Termitas (Libros La Calabaza del Diablo, 2009)
de Priscilla Cajales
Por Ernesto González Barnert
Al volver por tercera vez a leer Termitas, no sólo me fuerzo a escribir con urgencia de él, sino que a celebrarlo. Tal como en su momento aplaudimos los libros Whitechapel y Füshe von Llafenko y que ahora me permito nombrar feliz del reconocimiento que consiguieron con el Premio Municipal de Literatura y Mención H. en Poesía, respectivamente. Enhorabuena. Dicho esto, centrémonos en el poemario de Priscilla Cajales (1984)
Sorprende la soltura de estilo de Cajales, ese errar desabrochado, rústico. La capacidad para meter componentes anómalos en el poema (en la realidad del poema). Su temple aristócrata-barrial con que enfoca y desenfoca su mundo (el mundo) sin perder verosimilitud. Sacándole lustre a la misma, giros brillantes, por más dura y exigida que sea la misma.
Quizás los recursos técnicos de su lenguaje nos parezcan torpes en terminaciones, versos, junturas de texto en texto. Pudo ser mejor trabajado, naturalmente. Pero, en general, suman a la sensación termita. Dan con esa ferocidad y amenaza latente y constante que se cierne sobre nuestra existencia y sistema de creencias. Sobre la “construcción” que llamamos realidad. Y, por supuesto, sin que deje de ser observación poética, es decir, imprimiéndole belleza a la sordidez, verdad al diario vivir por más ordinario que parezca.

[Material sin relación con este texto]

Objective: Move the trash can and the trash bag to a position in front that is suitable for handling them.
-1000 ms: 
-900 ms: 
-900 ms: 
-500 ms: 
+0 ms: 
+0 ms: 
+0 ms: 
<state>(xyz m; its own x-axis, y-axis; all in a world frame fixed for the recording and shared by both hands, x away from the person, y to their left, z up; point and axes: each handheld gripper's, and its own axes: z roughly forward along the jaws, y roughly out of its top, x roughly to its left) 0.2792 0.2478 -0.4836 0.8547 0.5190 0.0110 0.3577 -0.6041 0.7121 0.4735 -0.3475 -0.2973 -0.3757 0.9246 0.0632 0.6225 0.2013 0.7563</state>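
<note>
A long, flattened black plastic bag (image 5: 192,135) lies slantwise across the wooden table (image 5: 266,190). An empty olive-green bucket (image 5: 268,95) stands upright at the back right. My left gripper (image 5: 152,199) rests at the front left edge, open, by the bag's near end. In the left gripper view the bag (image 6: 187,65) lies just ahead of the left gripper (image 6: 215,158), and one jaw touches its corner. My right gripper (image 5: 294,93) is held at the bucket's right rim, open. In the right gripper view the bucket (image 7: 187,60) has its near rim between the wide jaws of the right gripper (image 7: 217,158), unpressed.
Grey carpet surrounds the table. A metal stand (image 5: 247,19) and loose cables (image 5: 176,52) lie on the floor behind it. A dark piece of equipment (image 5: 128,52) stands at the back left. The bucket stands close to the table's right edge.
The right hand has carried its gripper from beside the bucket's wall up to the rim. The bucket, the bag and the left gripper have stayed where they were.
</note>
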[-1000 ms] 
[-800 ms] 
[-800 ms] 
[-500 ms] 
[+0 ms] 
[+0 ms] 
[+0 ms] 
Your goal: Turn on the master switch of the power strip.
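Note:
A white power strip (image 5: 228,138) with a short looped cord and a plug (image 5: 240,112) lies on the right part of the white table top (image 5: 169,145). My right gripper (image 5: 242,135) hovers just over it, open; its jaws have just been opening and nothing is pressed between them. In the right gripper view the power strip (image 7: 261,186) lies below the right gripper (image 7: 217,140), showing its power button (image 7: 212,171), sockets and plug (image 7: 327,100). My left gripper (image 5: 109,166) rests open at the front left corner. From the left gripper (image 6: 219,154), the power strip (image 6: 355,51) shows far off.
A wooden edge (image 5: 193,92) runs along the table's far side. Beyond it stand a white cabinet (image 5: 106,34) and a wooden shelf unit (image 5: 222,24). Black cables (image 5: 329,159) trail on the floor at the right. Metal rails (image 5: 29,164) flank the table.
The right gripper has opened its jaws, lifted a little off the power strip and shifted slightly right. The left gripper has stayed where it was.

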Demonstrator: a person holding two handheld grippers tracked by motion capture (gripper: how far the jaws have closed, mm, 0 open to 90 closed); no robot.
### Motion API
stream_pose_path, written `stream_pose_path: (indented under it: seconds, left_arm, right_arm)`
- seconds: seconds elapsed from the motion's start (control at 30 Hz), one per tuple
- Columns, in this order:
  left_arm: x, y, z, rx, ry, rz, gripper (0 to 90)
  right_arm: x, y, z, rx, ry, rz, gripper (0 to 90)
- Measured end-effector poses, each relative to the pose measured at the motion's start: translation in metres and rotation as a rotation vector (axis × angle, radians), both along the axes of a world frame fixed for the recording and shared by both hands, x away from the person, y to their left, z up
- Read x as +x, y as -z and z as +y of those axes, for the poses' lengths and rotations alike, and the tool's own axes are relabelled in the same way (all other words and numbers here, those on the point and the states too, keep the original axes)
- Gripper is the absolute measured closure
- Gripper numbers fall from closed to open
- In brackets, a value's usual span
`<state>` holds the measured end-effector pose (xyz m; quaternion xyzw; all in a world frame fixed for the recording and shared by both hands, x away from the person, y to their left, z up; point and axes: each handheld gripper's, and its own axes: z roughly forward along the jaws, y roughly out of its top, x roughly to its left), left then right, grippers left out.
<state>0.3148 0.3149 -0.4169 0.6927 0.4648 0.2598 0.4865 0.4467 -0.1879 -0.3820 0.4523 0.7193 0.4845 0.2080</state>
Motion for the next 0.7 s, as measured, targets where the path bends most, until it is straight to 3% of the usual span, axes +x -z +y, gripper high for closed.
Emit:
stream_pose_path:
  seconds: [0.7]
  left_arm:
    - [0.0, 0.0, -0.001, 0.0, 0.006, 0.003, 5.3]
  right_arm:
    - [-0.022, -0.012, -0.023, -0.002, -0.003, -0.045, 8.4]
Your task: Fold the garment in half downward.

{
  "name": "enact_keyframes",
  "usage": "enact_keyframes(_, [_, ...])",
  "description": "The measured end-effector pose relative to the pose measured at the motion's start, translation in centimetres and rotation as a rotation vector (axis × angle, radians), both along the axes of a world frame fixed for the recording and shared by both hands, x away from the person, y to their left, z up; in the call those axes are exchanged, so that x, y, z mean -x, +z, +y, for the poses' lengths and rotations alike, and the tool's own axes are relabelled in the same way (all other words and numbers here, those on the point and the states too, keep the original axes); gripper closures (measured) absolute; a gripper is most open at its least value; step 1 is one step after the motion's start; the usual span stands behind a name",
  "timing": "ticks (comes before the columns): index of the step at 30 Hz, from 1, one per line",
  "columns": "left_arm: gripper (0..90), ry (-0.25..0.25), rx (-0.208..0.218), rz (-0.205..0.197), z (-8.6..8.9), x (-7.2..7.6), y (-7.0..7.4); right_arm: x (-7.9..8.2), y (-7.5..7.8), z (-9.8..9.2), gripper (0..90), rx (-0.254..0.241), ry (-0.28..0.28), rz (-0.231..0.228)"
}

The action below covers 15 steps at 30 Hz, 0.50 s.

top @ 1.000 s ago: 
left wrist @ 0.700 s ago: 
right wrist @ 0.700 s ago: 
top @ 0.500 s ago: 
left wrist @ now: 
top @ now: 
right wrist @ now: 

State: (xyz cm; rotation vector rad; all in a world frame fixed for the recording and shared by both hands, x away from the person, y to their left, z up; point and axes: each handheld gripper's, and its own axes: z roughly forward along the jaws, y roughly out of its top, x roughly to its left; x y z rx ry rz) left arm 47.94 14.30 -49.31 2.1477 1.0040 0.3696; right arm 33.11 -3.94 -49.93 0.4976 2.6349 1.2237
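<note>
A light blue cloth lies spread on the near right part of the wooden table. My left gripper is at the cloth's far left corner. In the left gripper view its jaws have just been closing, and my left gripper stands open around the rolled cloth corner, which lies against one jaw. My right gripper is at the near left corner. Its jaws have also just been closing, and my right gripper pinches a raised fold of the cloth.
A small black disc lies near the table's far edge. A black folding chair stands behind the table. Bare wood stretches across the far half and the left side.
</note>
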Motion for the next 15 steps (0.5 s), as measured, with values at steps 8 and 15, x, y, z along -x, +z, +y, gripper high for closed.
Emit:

Por consiguiente, Termitas, a mi juicio, es bitácora. Un poemario bitácora. Su propia vida a cuestas, el devenir social amenazado desde los cimientos por las termitas y su metafórica faena, horadando los pilares de la sociedad, la propia casa o habitación, nuestro cuerpo y el de los otros, nuestro sistema a todas luces absurdo. Una bitácora de viaje con el dejo de un diario de vida –cerrado con esos candaditos que cualquiera puede romper- con los fragmentos más desesperados pero también más lucidos de su observar y sobrevivir.
Loable me parece la crítica social trenzada a sus versos, no pierde la única escala posible, la humana. Otro punto destacable es la relación práctica con la vida que mantiene el hablante femenino de este libro (lo que traperas del género deberían estudiar a fondo). O su sexualidad rica y explícita sin caricaturizarse (el sexo como el mayor placer al alcance de los bolsillos -vacíos por lo demás- tantas veces). Me gusta el rescate del televisor. Quizá, sea el libro de poesía chilena, que mejor lo ha integrado a la fecha en un poemario, su ruido de fondo. Así también que la mirada poética de Priscilla Cajales no sea ingenua, sencilla. Problematiza su realidad, su desaliño en el mundo, sin caer en el autocompasión ni en la condición de víctima (en su versión chilena, es decir, de cartón piedra).
Por otra parte, agradecemos que no tienda a ser una mirada reduccionista (como tanto le gusta a la academia en todos sus sabores y colores) o total –donde caen los ansiosos- Y, sin embargo, es mejor que las que lo intentan. Donde siempre salva la ordinariez del decorado: la belleza es sucia. La sordidez con la autoridad y desplante poético de la sobrevivencia pese a todo… esa sabiduría de quien mantiene los ojos abiertos durante la caída.
En resumen, un poemario breve, que se deja leer de principio a fin y al que vuelves días más tarde para seguir encontrándole la gracia de lo vivo, de lo que se habla con nervio y franqueza.